KMFM Maidstone is an Independent Local Radio serving the town of Maidstone and the surrounding areas in Kent, South East England. It is the Maidstone region of the KMFM radio network (owned by the KM Group), containing local advertisements and sponsorships for the area amongst a countywide schedule of programming.

==History==
The station began life as a public broadcast of Maidstone Hospital Radio, operated in the early 1990s under a restricted service licence. Timed to coincide with the town's annual river festival, the service was known as Maidstone Festival Radio. Following a disagreement with the NHS Trust that operated the hospital radio station, Maidstone Festival Radio set up their own studio before later changing the station's name to CTR FM (County Town Radio). At the request of the Radio Authority, it was rebranded a second time to 20/20fm (after the A20 and M20 trunk roads that run through the area), following concerns that the station could be confused with the similarly named 106CTFM which had just launched a full-time service in Canterbury.

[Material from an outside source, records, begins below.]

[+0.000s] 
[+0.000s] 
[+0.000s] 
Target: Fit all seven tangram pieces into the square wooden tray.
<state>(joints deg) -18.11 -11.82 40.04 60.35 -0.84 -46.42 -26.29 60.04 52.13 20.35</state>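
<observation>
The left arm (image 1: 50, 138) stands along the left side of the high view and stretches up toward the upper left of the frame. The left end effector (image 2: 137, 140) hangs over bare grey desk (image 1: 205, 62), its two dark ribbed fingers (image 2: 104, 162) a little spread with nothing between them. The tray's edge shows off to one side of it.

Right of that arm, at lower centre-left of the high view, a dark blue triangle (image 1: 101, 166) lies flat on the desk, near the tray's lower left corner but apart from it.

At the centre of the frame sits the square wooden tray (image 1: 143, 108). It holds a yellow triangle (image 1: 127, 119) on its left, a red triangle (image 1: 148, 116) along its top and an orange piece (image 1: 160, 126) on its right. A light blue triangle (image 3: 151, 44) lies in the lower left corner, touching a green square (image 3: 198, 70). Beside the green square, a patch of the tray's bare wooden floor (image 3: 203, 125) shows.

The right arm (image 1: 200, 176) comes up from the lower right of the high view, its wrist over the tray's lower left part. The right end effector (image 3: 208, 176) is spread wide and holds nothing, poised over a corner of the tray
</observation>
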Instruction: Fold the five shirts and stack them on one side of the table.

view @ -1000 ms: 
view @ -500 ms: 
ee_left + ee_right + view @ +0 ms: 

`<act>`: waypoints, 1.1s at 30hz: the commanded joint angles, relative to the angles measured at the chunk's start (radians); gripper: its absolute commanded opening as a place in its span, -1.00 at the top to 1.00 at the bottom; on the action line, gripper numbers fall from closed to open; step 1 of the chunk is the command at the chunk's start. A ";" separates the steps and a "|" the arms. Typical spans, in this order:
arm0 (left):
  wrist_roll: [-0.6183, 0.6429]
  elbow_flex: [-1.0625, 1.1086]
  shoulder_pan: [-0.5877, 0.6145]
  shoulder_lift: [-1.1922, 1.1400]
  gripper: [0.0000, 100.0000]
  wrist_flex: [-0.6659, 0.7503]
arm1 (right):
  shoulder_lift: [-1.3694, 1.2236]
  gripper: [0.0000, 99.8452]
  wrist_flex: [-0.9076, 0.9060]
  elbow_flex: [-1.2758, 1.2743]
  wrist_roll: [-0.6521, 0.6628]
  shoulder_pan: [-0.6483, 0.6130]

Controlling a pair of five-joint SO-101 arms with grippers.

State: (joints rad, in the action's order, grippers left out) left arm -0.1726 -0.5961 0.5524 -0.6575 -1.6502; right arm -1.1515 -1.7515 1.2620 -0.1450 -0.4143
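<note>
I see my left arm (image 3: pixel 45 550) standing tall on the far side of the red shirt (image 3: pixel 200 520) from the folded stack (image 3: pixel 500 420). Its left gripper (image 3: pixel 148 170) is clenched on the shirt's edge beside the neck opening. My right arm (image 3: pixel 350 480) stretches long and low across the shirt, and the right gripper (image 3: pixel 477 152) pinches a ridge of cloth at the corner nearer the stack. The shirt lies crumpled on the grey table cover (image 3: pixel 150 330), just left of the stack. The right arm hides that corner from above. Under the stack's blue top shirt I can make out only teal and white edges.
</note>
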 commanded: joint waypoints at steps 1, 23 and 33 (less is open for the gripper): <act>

Six applications were filed for a new Maidstone and Mid-Kent licence by January 2003, with the winning application being declared as Maidstone Radio Ltd (20/20fm) in the spring. The station launched full-time on 18 October 2003, reverting to CTR 105.6 (the Canterbury station having by then rebranded as KMFM Canterbury), under the directorship of former TLR 107.2 programme controller Jon Maxfield and many former KM Radio employees. Mike Russell was the first voice on air in 2003; the first song to be played was "Start Me Up" by the Rolling Stones. CTR's launch line-up featured many of the members of the original RSLs.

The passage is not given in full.